**What needs to be done**. Every entry is to be written out word for word.

··· Extracted information

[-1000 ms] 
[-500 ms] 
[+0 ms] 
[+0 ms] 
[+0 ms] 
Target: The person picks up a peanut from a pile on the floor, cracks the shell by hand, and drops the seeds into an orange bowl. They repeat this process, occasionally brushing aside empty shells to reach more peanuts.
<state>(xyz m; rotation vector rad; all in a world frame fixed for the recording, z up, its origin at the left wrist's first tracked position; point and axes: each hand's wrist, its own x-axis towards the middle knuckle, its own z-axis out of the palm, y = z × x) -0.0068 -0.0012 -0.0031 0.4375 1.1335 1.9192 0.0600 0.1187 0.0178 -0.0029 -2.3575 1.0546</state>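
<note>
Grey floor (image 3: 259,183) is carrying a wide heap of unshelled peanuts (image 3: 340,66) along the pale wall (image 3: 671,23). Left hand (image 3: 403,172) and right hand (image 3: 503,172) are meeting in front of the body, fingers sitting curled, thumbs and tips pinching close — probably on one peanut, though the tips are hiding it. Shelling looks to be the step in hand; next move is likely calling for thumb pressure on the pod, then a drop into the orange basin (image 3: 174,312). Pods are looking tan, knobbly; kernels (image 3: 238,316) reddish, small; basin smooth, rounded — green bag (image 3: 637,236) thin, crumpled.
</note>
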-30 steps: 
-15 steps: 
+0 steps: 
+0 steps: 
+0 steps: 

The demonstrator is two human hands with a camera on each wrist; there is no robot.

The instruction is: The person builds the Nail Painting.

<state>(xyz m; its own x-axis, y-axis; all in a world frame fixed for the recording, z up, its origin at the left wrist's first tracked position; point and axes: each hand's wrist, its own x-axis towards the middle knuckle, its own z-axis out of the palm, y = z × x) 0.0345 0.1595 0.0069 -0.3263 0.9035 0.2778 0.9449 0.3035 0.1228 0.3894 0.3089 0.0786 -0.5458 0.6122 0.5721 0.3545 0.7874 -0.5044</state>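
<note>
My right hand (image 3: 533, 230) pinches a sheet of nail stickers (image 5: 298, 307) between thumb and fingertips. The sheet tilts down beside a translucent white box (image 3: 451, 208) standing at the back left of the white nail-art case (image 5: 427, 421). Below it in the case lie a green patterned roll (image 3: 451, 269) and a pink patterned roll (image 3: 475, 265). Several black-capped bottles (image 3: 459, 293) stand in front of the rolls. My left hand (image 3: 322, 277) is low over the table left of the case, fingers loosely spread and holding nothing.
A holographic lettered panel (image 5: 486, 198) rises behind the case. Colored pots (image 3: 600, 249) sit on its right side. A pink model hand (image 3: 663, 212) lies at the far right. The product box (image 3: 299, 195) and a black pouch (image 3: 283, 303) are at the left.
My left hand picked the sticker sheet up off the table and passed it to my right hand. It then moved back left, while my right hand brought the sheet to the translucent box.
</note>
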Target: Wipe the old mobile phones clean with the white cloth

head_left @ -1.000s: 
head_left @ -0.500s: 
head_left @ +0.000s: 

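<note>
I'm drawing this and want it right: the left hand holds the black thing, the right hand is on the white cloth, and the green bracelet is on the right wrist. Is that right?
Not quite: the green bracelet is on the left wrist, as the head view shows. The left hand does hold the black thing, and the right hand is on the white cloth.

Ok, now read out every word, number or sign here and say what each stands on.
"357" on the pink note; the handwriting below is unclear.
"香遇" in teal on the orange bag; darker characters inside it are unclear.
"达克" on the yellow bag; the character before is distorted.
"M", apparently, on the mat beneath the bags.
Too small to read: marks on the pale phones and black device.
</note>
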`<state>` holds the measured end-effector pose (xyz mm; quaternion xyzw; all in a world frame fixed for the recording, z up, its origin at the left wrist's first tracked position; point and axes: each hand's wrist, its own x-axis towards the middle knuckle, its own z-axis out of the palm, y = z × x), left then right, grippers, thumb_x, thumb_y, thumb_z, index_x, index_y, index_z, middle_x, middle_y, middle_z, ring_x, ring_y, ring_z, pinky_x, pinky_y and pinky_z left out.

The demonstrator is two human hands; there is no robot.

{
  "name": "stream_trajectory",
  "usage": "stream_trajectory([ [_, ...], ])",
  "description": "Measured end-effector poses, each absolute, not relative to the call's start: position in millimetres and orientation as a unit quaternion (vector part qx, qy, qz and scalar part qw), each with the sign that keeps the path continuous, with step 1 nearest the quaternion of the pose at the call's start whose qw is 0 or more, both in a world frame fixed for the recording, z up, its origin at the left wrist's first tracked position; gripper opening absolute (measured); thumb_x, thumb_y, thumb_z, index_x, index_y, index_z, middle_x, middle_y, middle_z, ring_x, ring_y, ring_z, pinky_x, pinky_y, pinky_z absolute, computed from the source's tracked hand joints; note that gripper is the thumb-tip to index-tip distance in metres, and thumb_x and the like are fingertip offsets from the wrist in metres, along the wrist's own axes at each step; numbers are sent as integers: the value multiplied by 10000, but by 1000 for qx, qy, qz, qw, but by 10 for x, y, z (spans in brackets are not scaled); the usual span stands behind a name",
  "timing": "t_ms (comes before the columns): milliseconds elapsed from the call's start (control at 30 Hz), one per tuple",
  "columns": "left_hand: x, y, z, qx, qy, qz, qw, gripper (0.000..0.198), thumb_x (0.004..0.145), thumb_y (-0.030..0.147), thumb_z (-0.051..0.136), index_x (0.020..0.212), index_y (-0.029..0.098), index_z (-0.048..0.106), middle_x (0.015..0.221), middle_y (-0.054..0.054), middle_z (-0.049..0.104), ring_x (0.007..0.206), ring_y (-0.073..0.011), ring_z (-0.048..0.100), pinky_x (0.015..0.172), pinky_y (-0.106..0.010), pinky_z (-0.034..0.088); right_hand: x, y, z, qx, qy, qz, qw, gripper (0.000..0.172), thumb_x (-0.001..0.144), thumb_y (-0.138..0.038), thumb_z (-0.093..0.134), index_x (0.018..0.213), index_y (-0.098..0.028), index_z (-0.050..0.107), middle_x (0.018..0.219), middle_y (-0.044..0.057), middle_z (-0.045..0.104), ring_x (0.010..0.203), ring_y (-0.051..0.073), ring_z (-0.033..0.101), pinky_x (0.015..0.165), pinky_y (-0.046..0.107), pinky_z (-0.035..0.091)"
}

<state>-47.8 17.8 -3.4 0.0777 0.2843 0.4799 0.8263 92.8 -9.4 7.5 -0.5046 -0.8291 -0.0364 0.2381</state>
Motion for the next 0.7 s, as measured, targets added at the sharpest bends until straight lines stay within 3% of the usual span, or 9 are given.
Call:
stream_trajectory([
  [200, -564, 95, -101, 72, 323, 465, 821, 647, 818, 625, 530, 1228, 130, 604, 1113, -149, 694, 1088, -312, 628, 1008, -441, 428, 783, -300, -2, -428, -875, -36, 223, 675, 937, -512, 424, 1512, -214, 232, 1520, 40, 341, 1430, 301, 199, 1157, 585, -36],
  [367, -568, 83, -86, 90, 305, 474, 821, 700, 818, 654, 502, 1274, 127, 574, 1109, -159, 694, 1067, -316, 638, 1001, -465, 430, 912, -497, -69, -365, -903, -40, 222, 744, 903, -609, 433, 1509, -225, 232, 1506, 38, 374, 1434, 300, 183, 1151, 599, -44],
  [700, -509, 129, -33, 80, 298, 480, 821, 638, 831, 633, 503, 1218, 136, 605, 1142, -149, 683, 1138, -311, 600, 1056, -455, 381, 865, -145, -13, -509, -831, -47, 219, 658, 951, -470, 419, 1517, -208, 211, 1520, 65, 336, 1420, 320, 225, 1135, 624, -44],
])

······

**Exercise response**.
[-1000 ms] 
[-500 ms] 
[+0 ms] 
[+0 ms] 
[+0 ms] 
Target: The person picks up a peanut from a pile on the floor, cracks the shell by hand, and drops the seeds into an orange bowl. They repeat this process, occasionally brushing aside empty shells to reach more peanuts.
<state>(xyz m; rotation vector rad; all in a world frame fixed for the recording, z up, its origin at the left wrist's first tracked position; point and axes: each hand's wrist, its own x-axis towards the middle knuckle, its own z-axis out of the palm, y = z × x) -0.0068 -0.0012 -0.0031 0.4375 1.1335 1.9192 0.0600 0.1187 0.0178 -0.0029 -2.3575 1.0546</state>
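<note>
Grey floor (image 3: 259,183) is carrying a wide heap of unshelled peanuts (image 3: 340,66) along the pale wall (image 3: 671,23). Left hand (image 3: 403,172) and right hand (image 3: 503,172) are meeting in front of the body, fingers sitting curled, thumbs and tips pinching close — probably on one peanut, though the tips are hiding it. Shelling looks to be the step in hand; next move is likely calling for thumb pressure on the pod, then a drop into the orange basin (image 3: 174,312). Pods are looking tan, knobbly; kernels (image 3: 238,316) reddish, small; basin smooth, rounded — green bag (image 3: 637,236) thin, crumpled.
</note>
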-30 steps: 
-15 steps: 
+0 steps: 
+0 steps: 
+0 steps: 

The demonstrator is two human hands with a camera on each wrist; there is no robot.

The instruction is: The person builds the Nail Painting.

<state>(xyz m; its own x-axis, y-axis; all in a world frame fixed for the recording, z up, its origin at the left wrist's first tracked position; point and axes: each hand's wrist, its own x-axis towards the middle knuckle, its own z-axis out of the palm, y = z × x) 0.0345 0.1595 0.0069 -0.3263 0.9035 0.2778 0.9449 0.3035 0.1228 0.3894 0.3089 0.0786 -0.5458 0.6122 0.5721 0.3545 0.7874 -0.5044</state>
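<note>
My right hand (image 3: 533, 230) pinches a sheet of nail stickers (image 5: 298, 307) between thumb and fingertips. The sheet tilts down beside a translucent white box (image 3: 451, 208) standing at the back left of the white nail-art case (image 5: 427, 421). Below it in the case lie a green patterned roll (image 3: 451, 269) and a pink patterned roll (image 3: 475, 265). Several black-capped bottles (image 3: 459, 293) stand in front of the rolls. My left hand (image 3: 322, 277) is low over the table left of the case, fingers loosely spread and holding nothing.
A holographic lettered panel (image 5: 486, 198) rises behind the case. Colored pots (image 3: 600, 249) sit on its right side. A pink model hand (image 3: 663, 212) lies at the far right. The product box (image 3: 299, 195) and a black pouch (image 3: 283, 303) are at the left.
My left hand picked the sticker sheet up off the table and passed it to my right hand. It then moved back left, while my right hand brought the sheet to the translucent box.
</note>
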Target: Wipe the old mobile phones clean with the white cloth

head_left @ -1.000s: 
head_left @ -0.500s: 
head_left @ +0.000s: 

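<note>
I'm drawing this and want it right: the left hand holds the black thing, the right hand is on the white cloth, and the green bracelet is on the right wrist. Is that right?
Not quite: the green bracelet is on the left wrist, as the head view shows. The left hand does hold the black thing, and the right hand is on the white cloth.

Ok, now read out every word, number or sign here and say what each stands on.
"357" on the pink note; the handwriting below is unclear.
"香遇" in teal on the orange bag; darker characters inside it are unclear.
"达克" on the yellow bag; the character before is distorted.
"M", apparently, on the mat beneath the bags.
Too small to read: marks on the pale phones and black device.
</note>
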`<state>` holds the measured end-effector pose (xyz mm; quaternion xyzw; all in a world frame fixed for the recording, z up, its origin at the left wrist's first tracked position; point and axes: each hand's wrist, its own x-axis towards the middle knuckle, its own z-axis out of the palm, y = z × x), left then right, grippers, thumb_x, thumb_y, thumb_z, index_x, index_y, index_z, middle_x, middle_y, middle_z, ring_x, ring_y, ring_z, pinky_x, pinky_y and pinky_z left out.

The demonstrator is two human hands; there is no robot.

{
  "name": "stream_trajectory",
  "usage": "stream_trajectory([ [_, ...], ])",
  "description": "Measured end-effector poses, each absolute, not relative to the call's start: position in millimetres and orientation as a unit quaternion (vector part qx, qy, qz and scalar part qw), each with the sign that keeps the path continuous, with step 1 nearest the quaternion of the pose at the call's start whose qw is 0 or more, both in a world frame fixed for the recording, z up, its origin at the left wrist's first tracked position; gripper opening absolute (measured); thumb_x, thumb_y, thumb_z, index_x, index_y, index_z, middle_x, middle_y, middle_z, ring_x, ring_y, ring_z, pinky_x, pinky_y, pinky_z absolute, computed from the source's tracked hand joints; note that gripper is the thumb-tip to index-tip distance in metres, and thumb_x and the like are fingertip offsets from the wrist in metres, along the wrist's own axes at each step; numbers are sent as integers: the value multiplied by 10000, but by 1000 for qx, qy, qz, qw, but by 10 for x, y, z (spans in brackets are not scaled); the usual span stands behind a name",
  "timing": "t_ms (comes before the columns): milliseconds elapsed from the call's start (control at 30 Hz), one per tuple",
  "columns": "left_hand: x, y, z, qx, qy, qz, qw, gripper (0.000..0.198), thumb_x (0.004..0.145), thumb_y (-0.030..0.147), thumb_z (-0.051..0.136), index_x (0.020..0.212), index_y (-0.029..0.098), index_z (-0.048..0.106), middle_x (0.015..0.221), middle_y (-0.054..0.054), middle_z (-0.049..0.104), ring_x (0.007..0.206), ring_y (-0.073..0.011), ring_z (-0.048..0.100), pinky_x (0.015..0.172), pinky_y (-0.106..0.010), pinky_z (-0.034..0.088); right_hand: x, y, z, qx, qy, qz, qw, gripper (0.000..0.172), thumb_x (-0.001..0.144), thumb_y (-0.138..0.038), thumb_z (-0.093..0.134), index_x (0.018..0.213), index_y (-0.098..0.028), index_z (-0.050..0.107), middle_x (0.018..0.219), middle_y (-0.044..0.057), middle_z (-0.045..0.104), ring_x (0.010..0.203), ring_y (-0.051..0.073), ring_z (-0.033..0.101), pinky_x (0.015..0.165), pinky_y (-0.046..0.107), pinky_z (-0.035..0.091)"
}

<state>-47.8 17.8 -3.4 0.0777 0.2843 0.4799 0.8263 92.8 -9.4 7.5 -0.5046 -0.8291 -0.0364 0.2381</state>
Motion for the next 0.7 s, as measured, targets added at the sharpest bends until straight lines stay within 3% of the usual span, or 9 are given.
Call:
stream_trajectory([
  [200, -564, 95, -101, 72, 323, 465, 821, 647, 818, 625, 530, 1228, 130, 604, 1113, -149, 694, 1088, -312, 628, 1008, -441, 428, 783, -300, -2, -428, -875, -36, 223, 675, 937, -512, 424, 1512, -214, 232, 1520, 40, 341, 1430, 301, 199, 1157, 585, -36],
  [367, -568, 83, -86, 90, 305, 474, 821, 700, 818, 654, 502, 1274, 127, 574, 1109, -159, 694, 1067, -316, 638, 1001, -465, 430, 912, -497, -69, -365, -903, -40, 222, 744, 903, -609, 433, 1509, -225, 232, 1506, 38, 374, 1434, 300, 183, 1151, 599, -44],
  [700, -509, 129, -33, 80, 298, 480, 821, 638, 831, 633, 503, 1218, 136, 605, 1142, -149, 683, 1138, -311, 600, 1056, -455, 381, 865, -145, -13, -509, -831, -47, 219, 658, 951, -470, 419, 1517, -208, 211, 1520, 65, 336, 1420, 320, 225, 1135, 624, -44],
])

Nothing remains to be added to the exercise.